It was a deeply embarrassing moment for the Government, though it passed almost without notice.
Late last month, the Energy Minister, Malcolm Wicks, had to admit to one of the most comprehensive and catastrophic failures in British industrial history – and one that has led directly to the plans to ship weapons-ready plutonium to France.
Answering a question from Dai Davies, the independent MP for Blaenau Gwent, Mr Wicks confessed that a new plant at Sellafield, built amid great controversy at a cost of £473m, had comprehensively failed to work. Originally designed to produce 120 tons a year of "mixed oxide" (MOX) nuclear fuel – made of plutonium and uranium separated from nuclear waste by reprocessing – it had in fact managed only 5.3 tons in five years of operation.
The admission constituted a wholescale vindication for critics, including The Independent on Sunday, who have long denounced the plant as a waste of money based on unproven technology, which could also pose a terrorist risk.

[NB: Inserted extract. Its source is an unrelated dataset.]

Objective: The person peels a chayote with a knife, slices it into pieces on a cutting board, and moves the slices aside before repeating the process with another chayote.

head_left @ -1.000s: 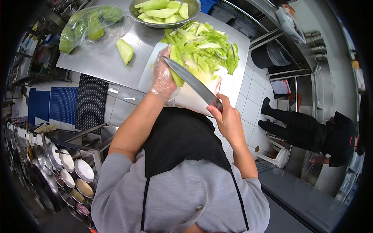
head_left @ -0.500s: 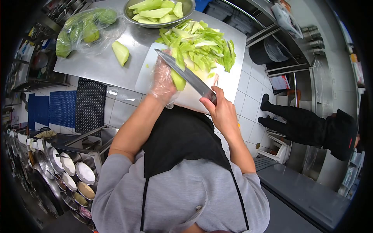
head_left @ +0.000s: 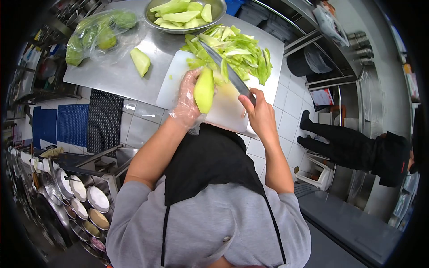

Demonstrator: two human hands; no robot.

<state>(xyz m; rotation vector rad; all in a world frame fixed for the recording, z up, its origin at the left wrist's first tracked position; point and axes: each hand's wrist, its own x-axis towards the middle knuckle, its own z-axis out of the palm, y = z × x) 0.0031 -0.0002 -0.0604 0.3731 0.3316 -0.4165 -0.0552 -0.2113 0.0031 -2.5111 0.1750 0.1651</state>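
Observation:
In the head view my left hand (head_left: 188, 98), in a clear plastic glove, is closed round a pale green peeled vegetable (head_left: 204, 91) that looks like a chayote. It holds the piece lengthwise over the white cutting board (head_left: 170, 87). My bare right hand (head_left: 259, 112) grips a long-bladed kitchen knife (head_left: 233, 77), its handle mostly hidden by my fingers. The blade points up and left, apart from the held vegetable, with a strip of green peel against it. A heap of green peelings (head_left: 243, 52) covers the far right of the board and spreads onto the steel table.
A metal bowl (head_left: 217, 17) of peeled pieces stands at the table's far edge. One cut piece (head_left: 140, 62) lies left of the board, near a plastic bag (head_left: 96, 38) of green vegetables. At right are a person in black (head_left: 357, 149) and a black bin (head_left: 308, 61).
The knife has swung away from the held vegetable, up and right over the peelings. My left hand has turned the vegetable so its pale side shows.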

After the assault on the World Trade Center in September 2001, which came just before the plant was given approval to start operations, the then environment minister, Michael Meacher, asked for information on the opportunities it afforded terrorists after reading an article in The Independent on Sunday. But only a cursory review was carried out by the Office for Civilian Nuclear Security, which denied any threat in terms identical to those used by British Nuclear Fuels.